Member of the Iowa Senate from the 8th district
- In office January 11, 1971 – January 7, 1973

Member of the Iowa Senate from the 45th district
- In office October 28, 1969 – January 10, 1971

Personal details
- Born: November 14, 1926 Mallard, Iowa, U.S.
- Died: September 9, 2009 (aged 82) Emmetsburg, Iowa, U.S.
- Party: Republican
- Spouse: Sherry Andersen ​(m. 1948)​
- Children: 3
- Education: University of Iowa (BA)
- Occupation: Politician

Military service
- Allegiance: United States
- Branch/service: United States Navy
- Battles/wars: World War II

= S. J. Brownlee =

American politician (1926–2009)

S. J. Brownlee (November 14, 1926 – September 9, 2009) was an American politician.

S. J. Brownlee was born in Mallard, Iowa, on November 14, 1926, to parents Orlan J. and Flossie Brownlee. By the time his son turned eight, Orlan Brownlee moved his family to Emmetsburg, and later divested from his farm equipment business to run a farm of his own. S. J. Brownlee graduated from Emmetsburg High School in 1944 and delayed his college education to serve in the United States Navy during World War II. Upon earning his bachelor of arts in economics at the University of Iowa in 1948, Brownlee married Sherry Andersen. He then enrolled at the University of Iowa College of Law for two years and subsequently returned to help run the family farm. S. J. Brownlee later started Brownlee Management to specialize in farm management for farm owners who were not involved in day-to-day farm operations. In 1964, Brownlee began a career in banking, which saw him serve on the board of directors for Iowa Trust and Savings Bank in Emmetsburg, First Federal Savings and Loan, Iowa–Des Moines National Bank, and the State Banking Board for the State of Iowa. In the same decade, Brownlee and Jerry Hofstad bought the Emmetsburg Publishing Company and the local paper. Brownlee sold his share in the venture some time later.

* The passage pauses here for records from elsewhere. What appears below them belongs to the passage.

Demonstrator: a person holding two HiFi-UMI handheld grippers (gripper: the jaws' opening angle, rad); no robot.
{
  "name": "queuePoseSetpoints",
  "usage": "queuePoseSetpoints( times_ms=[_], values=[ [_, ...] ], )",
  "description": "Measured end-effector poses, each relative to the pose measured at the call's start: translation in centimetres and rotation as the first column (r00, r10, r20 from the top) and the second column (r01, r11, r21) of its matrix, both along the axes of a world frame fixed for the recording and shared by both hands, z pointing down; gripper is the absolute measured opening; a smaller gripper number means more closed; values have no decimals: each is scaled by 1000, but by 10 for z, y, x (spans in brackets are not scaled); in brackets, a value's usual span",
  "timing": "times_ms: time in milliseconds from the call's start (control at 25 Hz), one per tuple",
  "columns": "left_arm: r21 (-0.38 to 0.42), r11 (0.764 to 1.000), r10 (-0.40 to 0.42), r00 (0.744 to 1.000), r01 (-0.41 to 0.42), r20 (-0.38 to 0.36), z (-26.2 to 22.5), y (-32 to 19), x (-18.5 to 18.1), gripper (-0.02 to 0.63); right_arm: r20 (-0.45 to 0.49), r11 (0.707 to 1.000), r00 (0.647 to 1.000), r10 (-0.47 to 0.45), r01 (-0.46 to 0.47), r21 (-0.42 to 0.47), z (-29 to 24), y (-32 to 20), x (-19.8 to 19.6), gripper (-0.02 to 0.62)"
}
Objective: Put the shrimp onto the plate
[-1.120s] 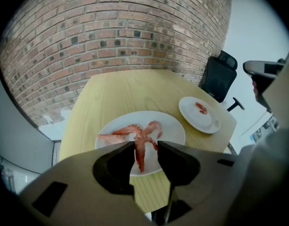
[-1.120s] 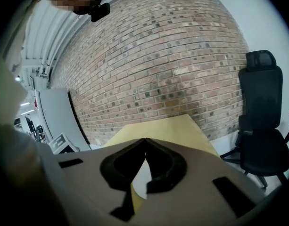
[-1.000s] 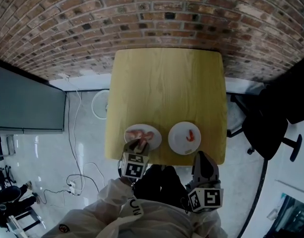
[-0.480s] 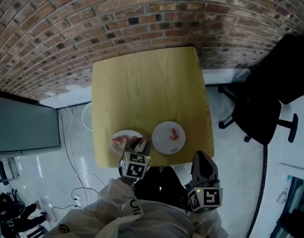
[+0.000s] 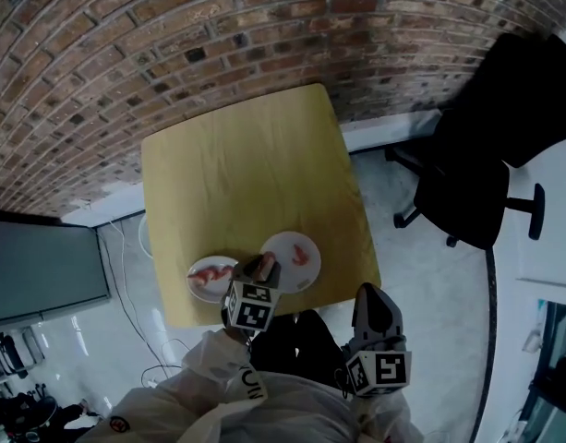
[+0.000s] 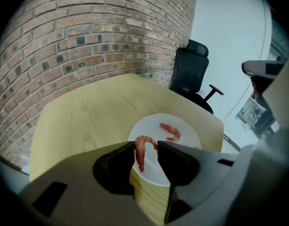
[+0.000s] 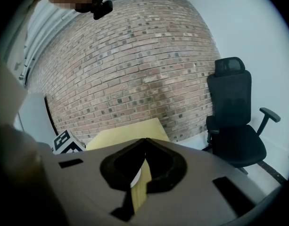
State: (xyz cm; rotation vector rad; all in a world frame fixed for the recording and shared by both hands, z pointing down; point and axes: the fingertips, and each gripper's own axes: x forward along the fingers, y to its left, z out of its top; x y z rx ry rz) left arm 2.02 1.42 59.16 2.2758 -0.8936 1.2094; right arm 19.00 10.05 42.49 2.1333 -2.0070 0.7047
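Filling the far side of the scene, a brick wall (image 5: 172, 44) stands behind a pale wooden table (image 5: 246, 173). A black office chair (image 5: 476, 192) sits on the floor to the table's right, apart from it.

The left gripper (image 5: 262, 268) hangs over the table's near edge, between two white plates. Its jaws stand narrowly apart and pinch a curled pink shrimp (image 6: 142, 149), whose tail hangs down between them. The right gripper (image 5: 375, 298) hangs off the table's near right corner, over the floor. Its jaws are closed tip to tip with nothing between them.

The right plate (image 5: 306, 277) lies near the table's near edge, just under and beyond the left gripper. The held shrimp hangs above this plate's near rim. The left plate (image 5: 222, 289) lies just beside it, also at the near edge.

One loose shrimp (image 6: 170, 132) lies on the right plate, towards its far side. More shrimp (image 5: 207, 275) lie on the left plate.
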Motion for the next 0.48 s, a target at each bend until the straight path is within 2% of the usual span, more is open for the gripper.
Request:
queuePoseSetpoints(
  times_ms=[240,480],
  values=[
    [-8,999,51,999,-51,2,11,-6,24,155,-1,999,999,40,-40,-10,1,5,15,23],
    [-10,998,58,998,-58,14,21,-13,36,155,0,997,997,72,-72,-28,6,10,30,23]
  ],
)
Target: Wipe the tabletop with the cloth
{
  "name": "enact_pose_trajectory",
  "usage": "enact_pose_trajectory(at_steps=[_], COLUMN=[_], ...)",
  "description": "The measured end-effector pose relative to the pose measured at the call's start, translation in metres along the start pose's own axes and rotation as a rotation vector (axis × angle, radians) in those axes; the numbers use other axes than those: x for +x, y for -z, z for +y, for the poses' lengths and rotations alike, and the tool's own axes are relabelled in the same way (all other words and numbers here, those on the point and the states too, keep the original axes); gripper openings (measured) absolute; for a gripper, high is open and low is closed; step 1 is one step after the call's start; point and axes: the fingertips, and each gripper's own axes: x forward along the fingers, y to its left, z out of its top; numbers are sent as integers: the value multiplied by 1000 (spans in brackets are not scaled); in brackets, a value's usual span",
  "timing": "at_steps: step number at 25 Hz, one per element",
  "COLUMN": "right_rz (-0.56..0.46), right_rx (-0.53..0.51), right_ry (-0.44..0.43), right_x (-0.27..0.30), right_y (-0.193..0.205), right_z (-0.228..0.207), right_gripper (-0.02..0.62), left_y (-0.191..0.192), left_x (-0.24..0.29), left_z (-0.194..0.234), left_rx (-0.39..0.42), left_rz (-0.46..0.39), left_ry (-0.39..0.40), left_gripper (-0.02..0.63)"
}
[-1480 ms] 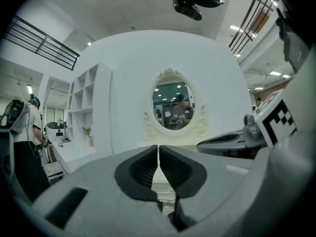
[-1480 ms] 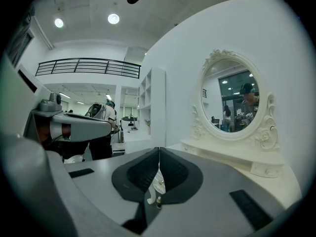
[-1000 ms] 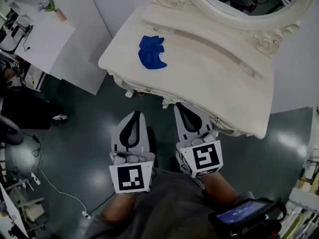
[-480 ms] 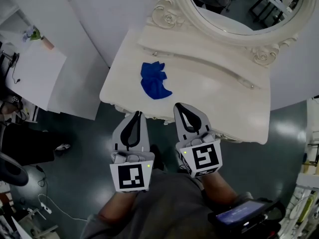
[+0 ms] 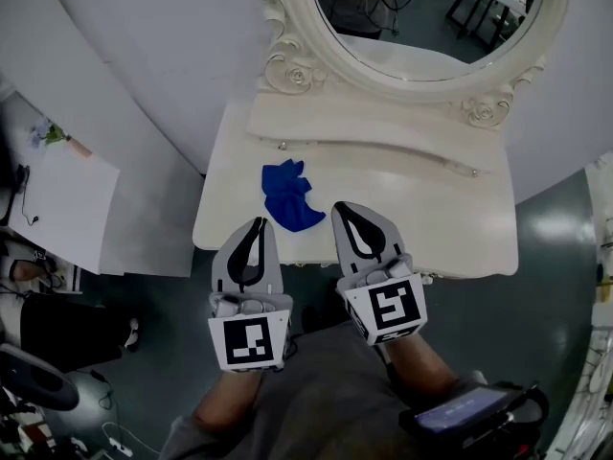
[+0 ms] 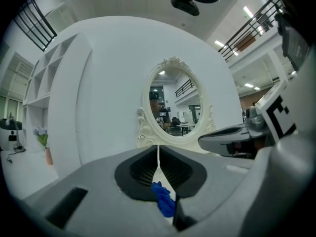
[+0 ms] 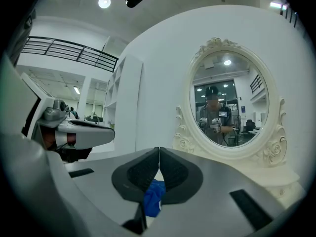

Politically, Brownlee was affiliated with the Republican Party. He began his political career as a member of the Emmetsburg School Board for seven years, which included five as board president. Brownlee was elected to the Iowa Senate in 1968, serving District 45 until being redistricted to District 8 after two years in office. He did not run for reelection in 1972, but was subsequently appointed to the Iowa Board of Regents by Robert D. Ray. In 1981, Brownlee was elevated to president of the Board of Regents, and he served until stepping down from the body in 1985. The following year, the University of Iowa awarded Brownlee its Distinguished Alumni Award. Outside of statewide elected and appointed public office, Brownlee was a founding member of the Palo Alto County Hospital Foundation Board and a member of the ecclesiastical board for the First United Methodist Church in Emmetsburg. Brownlee died in Emmetsburg on September 9, 2009.